Dubai has a history of seeking a business advantage in crises like the Arab Spring, COVID-19 and now Russia’s war on Ukraine. During the Iran-Iraq war of the 1980s, its new Jebel Ali port repaired ships damaged by explosions and gunfire in the Persian Gulf. The U.S.-led wars in Afghanistan and Iraq saw wealthy émigrés arrive in Dubai and the wider UAE.
Those booms included what the West would consider dirty money as well. Some of the nearly $1 billion embezzled in the 2010 Kabul Bank scandal in Afghanistan went toward luxury homes on Palm Jumeirah. A cousin of Syrian President Bashar Assad tied to Assad’s sanctioned business dealings also owned property there.
It remains unclear how many Russians have bought in Dubai — and whether the purchases involve people fleeing potential conscription into the Russian army or mass purchases that can be the work of money launderers. Unlike in the U.S., where property records are public, Dubai does not offer an easily accessible database of transactions.
A team from the U.S. Treasury stopped in the UAE on a Mideast tour in January.
A senior U.S. official told The Associated Press that the agency is concerned about the Russian money coming into the Dubai real estate market. The official spoke on condition of anonymity due to the sensitivity about discussing sanctions.
Already, the Treasury has issued an alert aimed at U.S. commercial real estate stating that Russian oligarchs and their intermediaries could use “highly complex financing methods and opaque ownership structures” to hide illicit funds.
But it remains unclear what, if any, action Treasury would take, considering the defense and economic ties the U.S. has with the Emirates. A global body focused on fighting money laundering put the UAE on its “gray list” over concerns it isn’t doing enough to stop criminals and militants from hiding wealth there.
Once-abandoned projects that are showing new life include the Dubai Pearl, a planned $4 billion luxury development that was supposed to host multiple hotels and apartments in four, 73-story towers. Those plans collapsed during the 2009 financial crisis, brought on by the Great Recession, that forced Abu Dhabi to provide the city-state a $20 billion bailout.
Demolition crews are now bringing down the concrete husk of the Dubai Pearl, though plans for the site remain unclear.
Plans for the development of Palm Jumeirah’s forgotten twin, the Palm Jebel Ali, are also being relaunched.
One practice that helped fuel Dubai’s 2009 crisis involved speculators buying yet-to-be built properties. “Off-plan” flipping is growing again as initial buyers “are capitalizing on the current market upswing and cashing out with a premium in hand,” local firm Property Monitor said.
That company and others warn that speculative purchasing could lead to another bubble.

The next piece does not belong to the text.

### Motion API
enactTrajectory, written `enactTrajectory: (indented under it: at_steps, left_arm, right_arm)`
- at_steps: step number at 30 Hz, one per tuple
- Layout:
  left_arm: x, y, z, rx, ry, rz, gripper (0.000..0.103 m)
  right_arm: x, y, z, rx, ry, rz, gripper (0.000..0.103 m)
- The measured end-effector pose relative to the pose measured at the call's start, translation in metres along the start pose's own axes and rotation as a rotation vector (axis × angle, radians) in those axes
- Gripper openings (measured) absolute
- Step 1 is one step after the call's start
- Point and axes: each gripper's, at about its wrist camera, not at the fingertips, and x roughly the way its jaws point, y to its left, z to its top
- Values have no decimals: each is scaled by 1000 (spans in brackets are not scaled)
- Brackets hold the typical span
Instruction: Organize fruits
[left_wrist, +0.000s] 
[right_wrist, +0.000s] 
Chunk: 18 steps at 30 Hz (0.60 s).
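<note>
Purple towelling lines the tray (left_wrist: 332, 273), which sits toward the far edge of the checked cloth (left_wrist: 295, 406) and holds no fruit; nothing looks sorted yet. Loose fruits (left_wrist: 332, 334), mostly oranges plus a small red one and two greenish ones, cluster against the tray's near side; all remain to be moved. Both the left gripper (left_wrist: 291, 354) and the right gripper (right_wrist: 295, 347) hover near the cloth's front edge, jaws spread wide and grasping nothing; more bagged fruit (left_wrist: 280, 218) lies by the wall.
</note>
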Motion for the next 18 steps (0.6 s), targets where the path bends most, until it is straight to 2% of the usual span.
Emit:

“This does suggest a rise in speculative activity, which is a feature of any market that is seeing price rises,” said Scott Livermore, the chief economist at Oxford Economics Middle East.
Hill — the renter from England — would like to buy a place if the market comes down again. But he’s cautious after what he’s seen in this boomtown.
Dubai “can eat people out and spit them out quite quickly,” Hill said. “I’ve seen too many people go crazy and then go bust very, very fast.”